* **What this task involves**: Please retype the data in full, exactly as given.

* **Source data**:
_ _ _ _
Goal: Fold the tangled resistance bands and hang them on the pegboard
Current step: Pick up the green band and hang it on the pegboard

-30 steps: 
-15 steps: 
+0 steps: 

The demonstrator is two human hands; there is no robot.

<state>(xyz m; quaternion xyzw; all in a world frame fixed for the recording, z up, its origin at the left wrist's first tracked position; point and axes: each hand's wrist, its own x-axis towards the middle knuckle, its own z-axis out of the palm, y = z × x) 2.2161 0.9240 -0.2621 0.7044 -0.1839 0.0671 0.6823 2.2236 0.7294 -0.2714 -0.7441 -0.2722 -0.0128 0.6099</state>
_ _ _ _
* **Written answer**:
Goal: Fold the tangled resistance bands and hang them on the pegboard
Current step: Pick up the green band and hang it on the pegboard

-30 steps: 
-15 steps: 
+0 steps: 

The demonstrator is two human hands; there is no robot.

<state>(xyz m; quaternion xyzw; all in a world frame fixed for the recording, z up, its origin at the left wrist's first tracked position; point and axes: each hand's wrist, its own x-axis towards the middle knuckle, its own z-axis out of the palm, y = z × x) 2.2161 0.9240 -0.2621 0.7044 -0.1839 0.0671 0.6823 2.2236 0.7294 -0.2714 -0.7441 -0.2722 -0.0128 0.6099</state>

The answer is complete, and the exercise is done.